As of now, about half of the project’s goals are complete. I have created a cache structure that can hold data from multiple files which may be cached under different policies like FIFO (first in, first out) or LRU (least recently used).

The system is designed so that the actual interaction with the network/file system, which may take time, takes place on a separate thread alongside the rest of the engine. If data is already in the cache because we’ve read ahead a little, access will be much faster. Otherwise, we only need to wait a little while the bits of the file that are needed are loaded in the background.

The engine sees a normal file interface which it can use to read, write and seek within a file. Behind this frontend, the module keeps track of what parts of the file are in the cache, and loads more of the file into the cache on demand.

The cache breaks each file into a bunch of equally sized parts which can be easily shifted in and out of the cache.

There are three different caching algorithms I’ve set up.

FIFO (First In First Out)

FIFO is a straigntforward algorithm that just reads ahead by some number of parts. If the cache runs out of space, this algorithm discards the oldest part first. This may be ok for a file that doesn’t ever need to be seeked through, and which will only be read sequentially.

LRU (Least Recently Used)

LRU is a great caching algorithm that handles cases where we may read old data again very well. My particular implementation keeps a list of parts in order of the time they were accessed. When we run out of space, we discard the part that was accessed least recently (hence the name).

Permanent store

Sometimes we may want to use a file for a really long time, to the point where it’s probably going to be open the entire time the game is running. Maybe it’s for logging, or for autosaving progress. I’ve included a caching policy for this use case as well. Parts of files that are accessed with this policy are cached in the same manner as with LRU, except that permanent cached parts cannot be replaced by parts of other files.

For example, if we have a choice betweeen a permanent part and an LRU part which may be replaced, we must choose to replace the LRU part instead of the permanent one.


Currently, files can be read from and I’ve got some GDScript integration set up to test things. I want to be able to write to files as well, but right now there are still a few bugs in the read logic that I need to squash.

What’s next?

For now, the module uses standard library file handling functions in the backend. These can be switched out for the platform specific unbuffered IO functions. That way, things won’t be cached twice by both the OS and the engine. I plan to add unbuffered versions of the FileAccess class specific to each platform for this reason.

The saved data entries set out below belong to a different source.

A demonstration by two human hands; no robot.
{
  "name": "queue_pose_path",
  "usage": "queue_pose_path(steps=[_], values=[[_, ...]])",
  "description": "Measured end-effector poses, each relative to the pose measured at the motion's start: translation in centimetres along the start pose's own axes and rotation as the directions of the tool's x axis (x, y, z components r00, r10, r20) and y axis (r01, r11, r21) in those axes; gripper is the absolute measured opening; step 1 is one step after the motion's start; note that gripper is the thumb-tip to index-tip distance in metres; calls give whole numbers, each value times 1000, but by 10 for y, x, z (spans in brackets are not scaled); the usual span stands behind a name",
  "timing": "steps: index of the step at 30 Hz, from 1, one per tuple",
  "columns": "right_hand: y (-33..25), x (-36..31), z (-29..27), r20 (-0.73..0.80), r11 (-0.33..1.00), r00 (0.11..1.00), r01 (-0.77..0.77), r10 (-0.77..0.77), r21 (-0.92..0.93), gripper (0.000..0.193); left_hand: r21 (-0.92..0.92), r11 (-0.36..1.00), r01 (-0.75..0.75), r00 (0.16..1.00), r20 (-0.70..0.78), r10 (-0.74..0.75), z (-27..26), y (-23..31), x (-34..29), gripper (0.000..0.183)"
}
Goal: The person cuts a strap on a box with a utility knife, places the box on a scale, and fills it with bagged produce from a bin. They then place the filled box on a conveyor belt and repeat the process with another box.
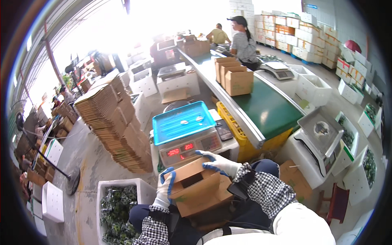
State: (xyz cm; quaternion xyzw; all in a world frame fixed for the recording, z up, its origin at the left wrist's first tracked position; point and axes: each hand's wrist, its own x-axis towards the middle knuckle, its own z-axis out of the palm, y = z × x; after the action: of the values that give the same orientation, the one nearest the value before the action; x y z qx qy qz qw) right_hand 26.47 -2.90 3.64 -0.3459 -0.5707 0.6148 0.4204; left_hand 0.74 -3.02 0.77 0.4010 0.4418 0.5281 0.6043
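Gloved fingers of the left hand (164, 191) curl closed over the near-left edge of a cardboard box (202, 195), while those of the right hand (223, 164) lie part-spread along its far rim; we cannot tell whether they pinch the board. To handle the flaps well, we would keep the left grip steady, spread the right-hand pressure along the crease and avoid crushing the corners.

The box, plain brown and thin-walled, tilts above the lap between the knees, flaps loose around a dark opening; we cannot make out its inside. Just beyond stands a scale (166, 156) with a blue tray (179, 127). At left, we see leafy greens (118, 210) in a white foam box (147, 191); farther out, upright cartons (241, 83) line a green conveyor belt (271, 114).
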Motion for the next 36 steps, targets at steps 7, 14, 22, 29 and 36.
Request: queue_pose_path(steps=[7, 14, 22, 29, 36], values=[[-50, -19, 49, -76, 496, 971, 47, -225, -867, 65, -4, 998, 69, 997, 25, -68, 4, 14, -10, 38], [8, 19, 31, -264, 775, 930, 36, -257, -630, 66, -222, 964, 143, 983, 149, -112, 7, 28, -29, 52], [-8, 2, 23, -198, 803, 970, -2, -144, -595, 64, 19, 1000, -21, 990, -136, 24, 13, 1, -6, 43], [-62, 13, 55, 329, 87, 915, 356, -232, -930, 78, 178, 970, -166, 973, -130, 190, 13, 1, -13, 62], [-65, 26, 69, 467, 80, 880, 461, 90, -884, 88, -695, 701, -158, 976, -217, 5, -27, 33, -39, 48]])
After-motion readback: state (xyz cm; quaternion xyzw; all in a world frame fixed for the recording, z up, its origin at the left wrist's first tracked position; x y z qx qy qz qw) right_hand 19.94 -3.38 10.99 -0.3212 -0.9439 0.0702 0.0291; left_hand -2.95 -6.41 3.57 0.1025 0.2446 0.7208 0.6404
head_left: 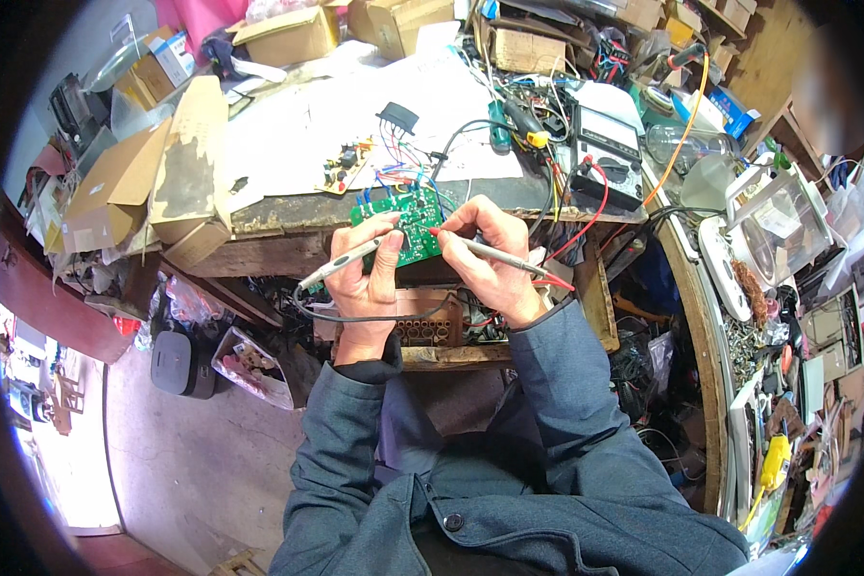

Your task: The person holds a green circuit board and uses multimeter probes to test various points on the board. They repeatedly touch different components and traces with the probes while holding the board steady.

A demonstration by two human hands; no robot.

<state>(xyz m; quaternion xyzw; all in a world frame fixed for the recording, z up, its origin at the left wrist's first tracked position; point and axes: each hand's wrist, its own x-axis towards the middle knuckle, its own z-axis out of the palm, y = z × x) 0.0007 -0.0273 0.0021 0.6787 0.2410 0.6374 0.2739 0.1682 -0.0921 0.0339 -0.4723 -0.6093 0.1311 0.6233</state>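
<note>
A green circuit board (419,213) is tilted up at the front edge of the workbench, between my hands. My left hand (365,283) is closed on a grey test probe (344,260) with a black lead, its thumb against the board's lower left. My right hand (509,286) pinches a second grey test probe (496,253) with a red lead; its red tip meets the board's right part. Fingers hide the left probe's tip. Coloured wires run from the board up to a black connector block (397,117). To the right lies an analog multimeter (610,165), a red lead plugged into it.
A long cardboard box (190,158) stands at the bench's left. White paper (298,110) covers much of the top, with a small yellow board (344,171) on it. A green-handled screwdriver (499,128) lies behind my right hand. Below sits an open drawer (432,331) of parts.
</note>
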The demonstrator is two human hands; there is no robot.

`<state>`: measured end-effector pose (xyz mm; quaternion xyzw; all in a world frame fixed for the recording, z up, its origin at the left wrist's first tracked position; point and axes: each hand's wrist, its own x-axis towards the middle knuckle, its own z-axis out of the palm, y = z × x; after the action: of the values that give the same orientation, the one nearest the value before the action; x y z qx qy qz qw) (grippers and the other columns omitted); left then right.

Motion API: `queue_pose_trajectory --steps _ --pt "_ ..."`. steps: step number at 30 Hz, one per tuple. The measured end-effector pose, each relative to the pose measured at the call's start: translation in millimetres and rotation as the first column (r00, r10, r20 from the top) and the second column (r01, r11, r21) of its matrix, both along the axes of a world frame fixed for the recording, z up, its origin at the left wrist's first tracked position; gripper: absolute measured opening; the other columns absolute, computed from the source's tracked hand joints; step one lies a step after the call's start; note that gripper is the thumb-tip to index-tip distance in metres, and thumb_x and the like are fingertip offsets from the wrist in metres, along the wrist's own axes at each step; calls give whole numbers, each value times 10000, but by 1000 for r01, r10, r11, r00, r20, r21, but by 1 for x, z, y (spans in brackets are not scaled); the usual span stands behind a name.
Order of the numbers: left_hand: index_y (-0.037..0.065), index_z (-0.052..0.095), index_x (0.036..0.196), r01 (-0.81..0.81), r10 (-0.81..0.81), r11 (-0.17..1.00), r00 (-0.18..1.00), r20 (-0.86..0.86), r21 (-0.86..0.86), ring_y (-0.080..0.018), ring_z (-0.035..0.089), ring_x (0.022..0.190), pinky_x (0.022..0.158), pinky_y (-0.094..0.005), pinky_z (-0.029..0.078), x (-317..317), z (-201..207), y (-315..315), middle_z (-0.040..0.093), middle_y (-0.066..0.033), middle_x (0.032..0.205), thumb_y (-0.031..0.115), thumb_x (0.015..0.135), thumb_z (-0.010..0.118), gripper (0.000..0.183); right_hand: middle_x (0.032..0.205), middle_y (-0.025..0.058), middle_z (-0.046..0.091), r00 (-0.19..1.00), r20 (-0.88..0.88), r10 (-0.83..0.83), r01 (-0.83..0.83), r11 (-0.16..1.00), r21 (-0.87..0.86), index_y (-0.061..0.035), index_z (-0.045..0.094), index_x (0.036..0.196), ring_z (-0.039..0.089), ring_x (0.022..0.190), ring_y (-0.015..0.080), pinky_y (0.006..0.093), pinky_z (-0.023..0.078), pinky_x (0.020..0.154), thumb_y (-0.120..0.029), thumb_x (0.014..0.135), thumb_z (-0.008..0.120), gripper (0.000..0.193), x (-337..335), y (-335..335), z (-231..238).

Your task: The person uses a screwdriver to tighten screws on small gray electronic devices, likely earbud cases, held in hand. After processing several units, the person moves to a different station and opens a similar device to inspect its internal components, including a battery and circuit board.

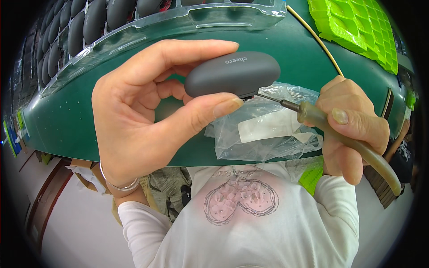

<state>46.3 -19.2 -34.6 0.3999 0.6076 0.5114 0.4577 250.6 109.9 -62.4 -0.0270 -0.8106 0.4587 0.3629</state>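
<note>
My left hand (134,107) is closed on a smooth dark grey oval case (232,73), held above the table between the thumb below and the fingers above. A small black part shows at the case's lower edge by the thumb tip. My right hand (353,120) is wrapped round a thin-tipped tool (321,118) with a curved tan handle. Its slender metal tip meets the lower edge of the case, near that black part; I cannot tell whether it touches. Below lies a clear plastic bag (228,143) with a white label (268,127) and thin metal pins showing at its top.
A clear tray (214,20) with several similar dark grey cases stands at the back left. A bright green moulded tray (357,31) is at the back right. A thin tan cord (317,38) runs over the green table (62,120) toward my right hand.
</note>
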Motion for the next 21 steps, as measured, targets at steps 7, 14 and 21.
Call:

By August, this module should be feature complete with regards to my proposal.

What more can be done?

I want to provide support for something like magic streams, which are a way to store assets as a contiguous stream of data, where assets are stored in the order they are accessed in a game. So for a game, if the splash screen asset is loaded first, and then a character model, the magic stream for the game would have the contents of the splash image file appearing first, then the contents of the model, and so on.

Magic streams are great because they reduce the amount of time spent seeking for hard drives (since all the assets are stored contiguously in one file), and could also be useful for streaming assets over the network (just one request for all the data).

I also think this module could serve as a basis for streamlining the asset loading pipeline for Godot engine, which is currently single threaded.

That’s it for this second batch of progress reports from our GSoC students. The first four reports will be can be read in the previous blog post, and we should have a second progress report from all students towards the end of the coding period.

We hope that you will find good use cases for all the features that are being worked on, and we thank all students and mentors for their dedicated work on these projects!